Re: MINOTAUR
DVD Verdict Review
Minotaur is set in the Iron Age (not Ancient Greece), and hearkens back to Conan-style sword and sandal epics mixed with the basic monster movie. It's about a vaguely Norse village that must surrender eight youths every three years into a labyrinth where a hungry minotaur lives. The sacrifice-immune son of the village's leader sneaks on board the ship in order to kill the beast. He seems to think a girl he loves is still alive because a leper witch told him so, and they never lie. In a way it's kind of fun, in a B-movie way. It would be a great candidate for the Mystery Science Theatre 2000 crew. Minotaur is a groan inspiring flick, but has some charms—even if they are unintentional. Still, for the most part, it's bad.
Young, fresh-faced actors dressed in rags square off with a special effect. That's about the gist of the casting. The unrecognizable actors do well enough, although quite a few were so annoyingly amateurish I was rooting for them to get the horns. Nobody you've ever heard of appears in the film other than a pair of character actors looking for a gig. Tony Todd (Candyman) plays the crazy black man with big collars who runs the exportation program in to the maze of the minotaur. He gets to pout and preen in fabulous gold and black outfits that convinced me Harvey Fierstein could take over for him. Honestly, it's a performance that would be at home in a Broadway musical, right down to the make-up and Lee press-on nails. Rutger Hauer (Blade Runner) has a cameo as the leader of the village, and he seems to be having a good enough time acting old and wizened. He got to wear fur and stubble, and it's a paycheck for a man who deserves far better.
Technically, the movie is barely competent. The production looks like a Stargate episode. The robotics and creature effects are fine and dandy, although the minotaur was surprisingly a four-legged creature instead of two. It seemed more bull than human, and more skeleton than flesh. It doesn't have enough personality to be truly scary. There are some obvious scenes with wire work, and not everything is seamless. By TV standards it is okay, about on par with the Sci Fi Channel original label it has slapped on it. The script is heavy handed, with a lot of leaden lines, but the film moves forward at a nice enough pace to keep you from groaning too long.
The real torture is the labyrinth. Once the kids get shoved in to the caves, it seems they are down there forever. The set looks like they wander on to the same stage again and again like a crazed contraption from the '30s where the scenery flies by on a repeating roll. It is here the movie hopes to work up the same kind of claustrophobic terror Alien did so well, but there's not enough character to the space or what haunts it. It starts to remind me of the "running of the bulls" only with narrower space and fewer people.

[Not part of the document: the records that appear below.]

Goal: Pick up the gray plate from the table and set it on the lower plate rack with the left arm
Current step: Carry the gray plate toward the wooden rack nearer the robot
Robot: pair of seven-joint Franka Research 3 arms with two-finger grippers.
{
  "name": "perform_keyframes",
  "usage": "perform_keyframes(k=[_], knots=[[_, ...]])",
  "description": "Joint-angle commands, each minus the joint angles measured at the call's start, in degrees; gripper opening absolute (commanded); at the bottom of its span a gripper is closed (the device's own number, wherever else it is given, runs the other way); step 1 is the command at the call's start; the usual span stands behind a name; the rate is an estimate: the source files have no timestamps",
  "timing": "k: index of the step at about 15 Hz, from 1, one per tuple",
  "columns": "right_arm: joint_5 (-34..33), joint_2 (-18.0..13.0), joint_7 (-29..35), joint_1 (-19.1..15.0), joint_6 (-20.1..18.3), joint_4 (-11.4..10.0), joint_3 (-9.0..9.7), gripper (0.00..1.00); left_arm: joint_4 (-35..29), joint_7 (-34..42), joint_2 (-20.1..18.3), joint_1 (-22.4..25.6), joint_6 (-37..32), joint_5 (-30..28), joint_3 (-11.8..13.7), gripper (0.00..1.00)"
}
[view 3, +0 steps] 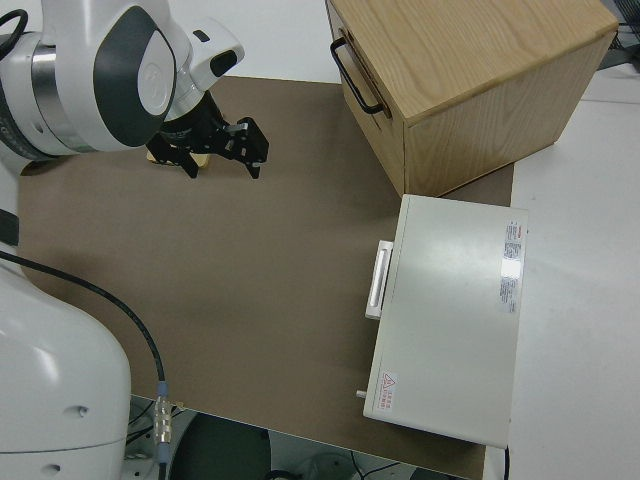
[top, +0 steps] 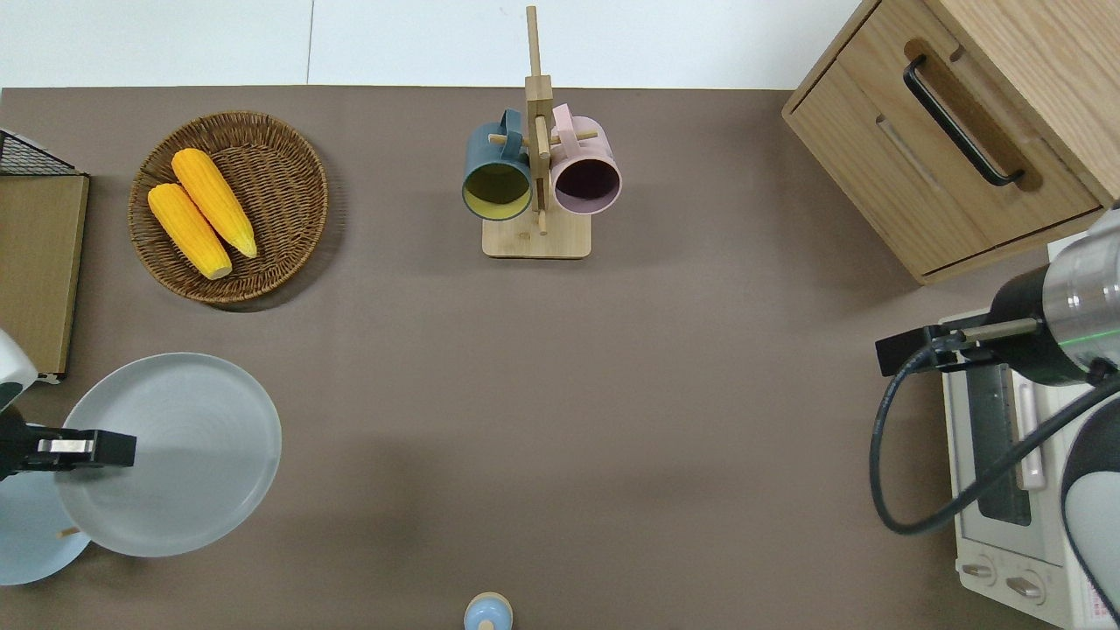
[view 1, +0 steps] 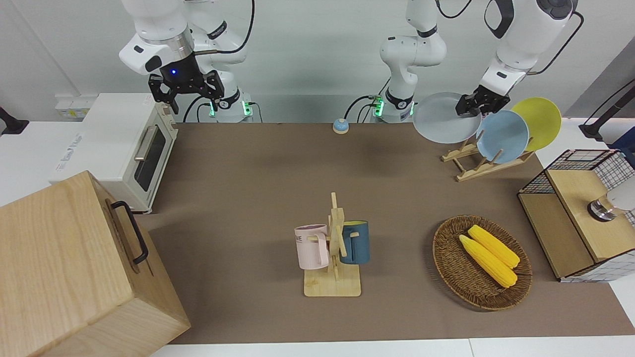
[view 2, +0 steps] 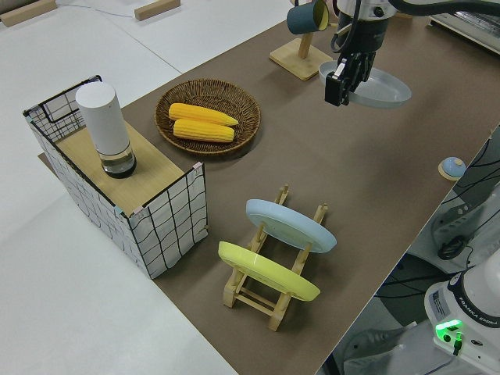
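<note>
Gray plate [view 1: 443, 119] airborne, nearly level, rim in left fingers [view 1: 472, 105]

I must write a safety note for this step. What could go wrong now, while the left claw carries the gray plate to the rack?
The left claw pinches the gray plate only at its rim, so it could slip. On the lower plate rack, the blue plate and yellow plate already stand; the gray plate may knock them.

The front camera faced the robots from across the tabletop [view 1: 248, 198]; the overhead one looked straight down, and both caught the mug stand [view 1: 333, 263]. The left side camera peered diagonally from the plate rack's [view 2: 269, 293] end; the right hovered close above the toaster oven [view 3: 450, 320].
</note>
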Motion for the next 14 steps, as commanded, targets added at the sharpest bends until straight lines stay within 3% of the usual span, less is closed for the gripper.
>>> perform_keyframes(k=[1,7,14], knots=[[0.59,-0.14,0.01,-0.56,-0.83,0.35,0.33,0.987,1.01,-1.17,-0.68,-0.38,-3.68,9.65,-0.83,0.0],[0.59,-0.14,-0.08,-0.56,-0.83,0.35,0.33,0.99,0.31,-7.23,-0.86,-0.99,-8.87,24.77,-3.64,0.0],[0.59,-0.14,0.01,-0.56,-0.83,0.35,0.33,0.987,-8.73,-25.76,0.9,-1.17,-10.63,35.07,-9.09,0.0]])
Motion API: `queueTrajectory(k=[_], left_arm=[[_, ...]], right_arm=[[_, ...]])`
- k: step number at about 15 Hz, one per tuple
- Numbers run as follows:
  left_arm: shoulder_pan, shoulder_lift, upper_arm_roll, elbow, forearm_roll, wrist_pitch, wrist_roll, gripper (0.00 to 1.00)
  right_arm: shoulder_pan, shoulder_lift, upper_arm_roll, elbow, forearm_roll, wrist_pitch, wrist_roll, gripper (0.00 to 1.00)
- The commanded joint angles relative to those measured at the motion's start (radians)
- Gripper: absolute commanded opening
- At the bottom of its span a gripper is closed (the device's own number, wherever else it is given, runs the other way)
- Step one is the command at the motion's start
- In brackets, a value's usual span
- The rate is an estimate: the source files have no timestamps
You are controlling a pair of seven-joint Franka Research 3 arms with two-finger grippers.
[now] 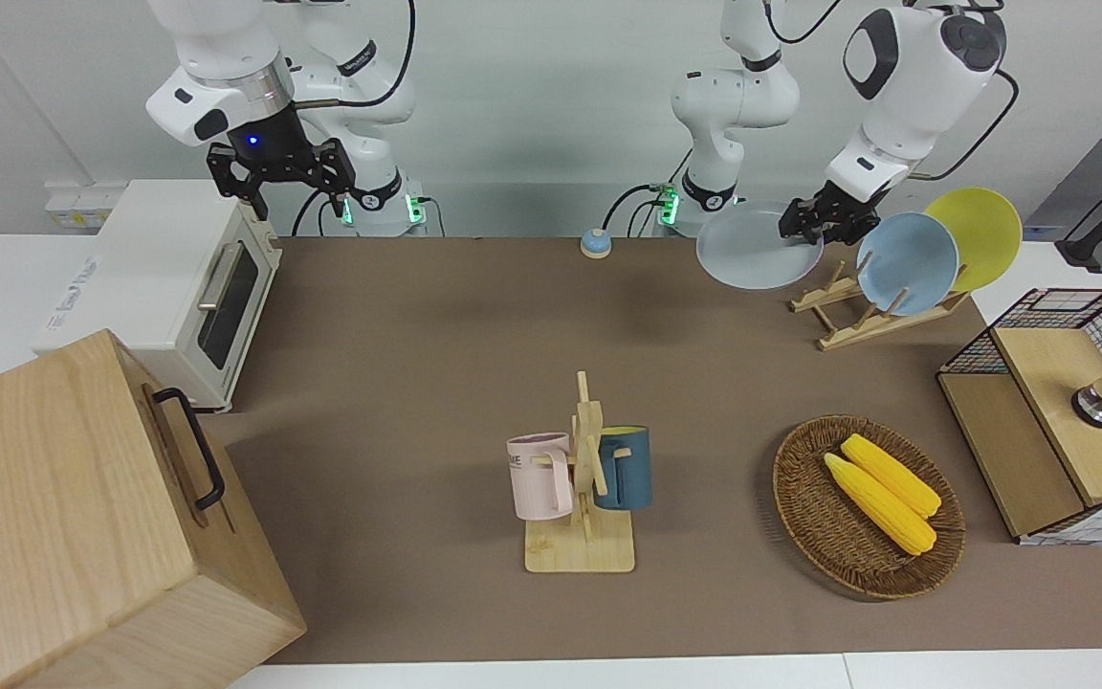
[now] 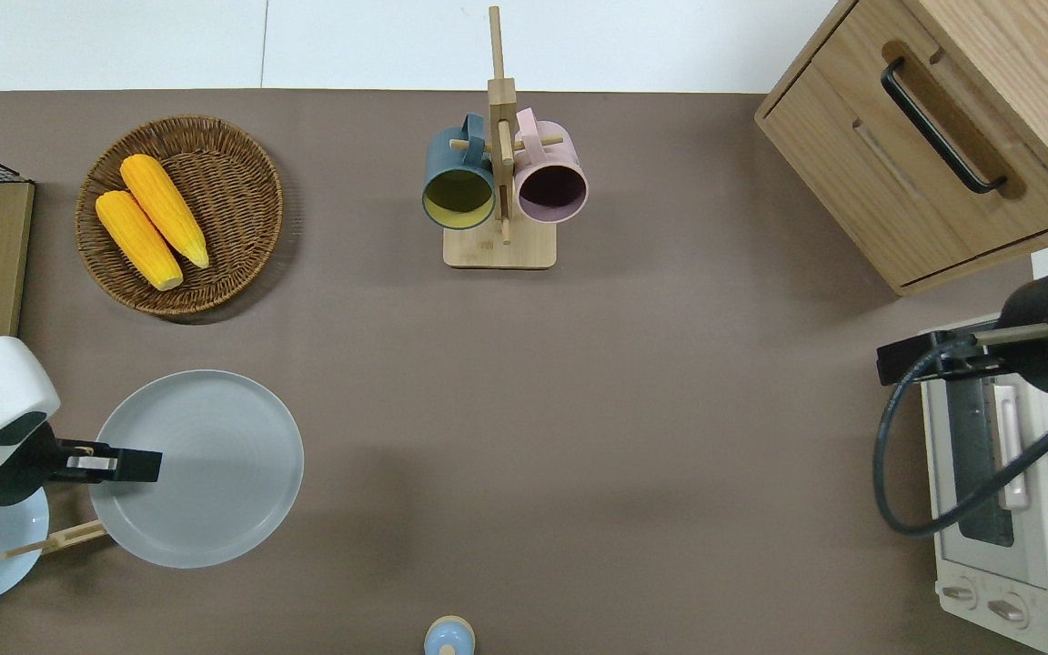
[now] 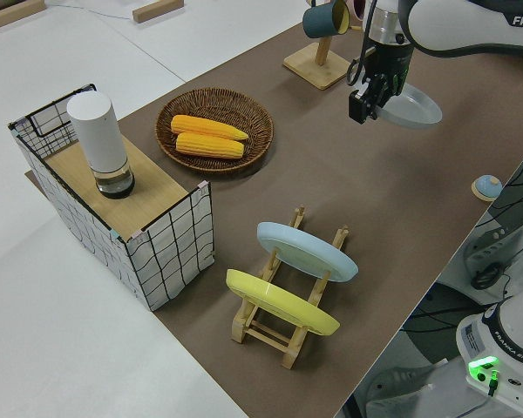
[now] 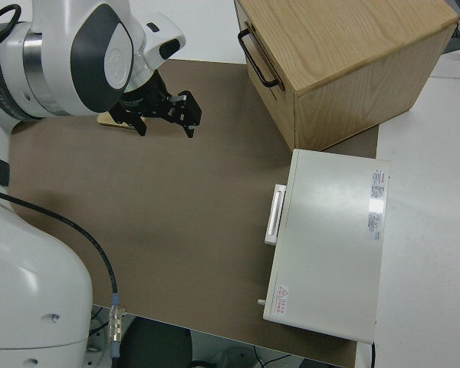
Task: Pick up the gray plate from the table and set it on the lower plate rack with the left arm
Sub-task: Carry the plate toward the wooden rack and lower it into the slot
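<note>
The gray plate [image 1: 752,251] [image 2: 206,473] [image 3: 410,106] hangs in the air, gripped at its rim by my left gripper [image 1: 804,225] [image 2: 124,464] [image 3: 366,100], which is shut on it. Seen from overhead, the plate is over the table beside the lower plate rack [image 1: 857,321] [image 2: 60,541] [image 3: 279,322], and its edge overlaps a rail tip. A sky-blue plate [image 1: 907,263] [image 3: 305,251] and a yellow plate [image 1: 981,234] [image 3: 279,303] lean in the rack's slots. My right gripper [image 1: 295,196] [image 4: 167,123] is parked and open.
A mug stand [image 1: 584,478] with a pink and a blue mug stands mid-table. A wicker basket [image 1: 800,498] holds two corn cobs. A wire crate [image 1: 1068,421], a small blue bell [image 1: 595,243], a toaster oven [image 1: 178,287] and a wooden cabinet [image 1: 82,517] ring the table.
</note>
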State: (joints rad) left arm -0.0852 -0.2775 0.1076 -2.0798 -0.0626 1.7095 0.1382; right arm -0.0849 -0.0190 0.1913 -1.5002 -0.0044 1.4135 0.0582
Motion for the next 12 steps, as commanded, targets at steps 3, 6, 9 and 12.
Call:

You wait for the next one to get the business end of the horn, and you'll figure out how to slay the beast well before any one in the film does.
Lionsgate doesn't skimp on the presentation of the DVD. Included is an excellent transfer both visually and in the sound delivery. Also included is a visual effects reel which shows how amazing even cheap CGI has become. You get to see the untreated shot, often the working print, and then the fully realized sequence. The commentary with the director and editor includes an all too prophetic "we have no idea how we got this made" statement, and then they explain a basic plot for you. They do provide a lot of insight in how to make a crap television movie if anyone is interested in pursuing that line of work (beats burger flipping I guess). Deleted scenes run on forever, and include unedited versions of ones in the movie proper. There were great trailers included for movies I would gladly see rather than this stinker. All in all, a very well done DVD.
In the end you may want to give this one a rental if you're a fan of Greek mythology. It doesn't follow the original tale of Theseus and the minotaur closely at all, but there are references such as naming the lead Theo. For a Sci Fi Original Production it's not bad, but on par with anything itself it's rubbish. If you're in the mood to see some crazy bull antics or an entire cast huffing gas then it's a masterpiece. Otherwise it's as charming as the bull in the china shop story. And somehow I made it through this review without a "bullshit" joke, somebody send me a medal.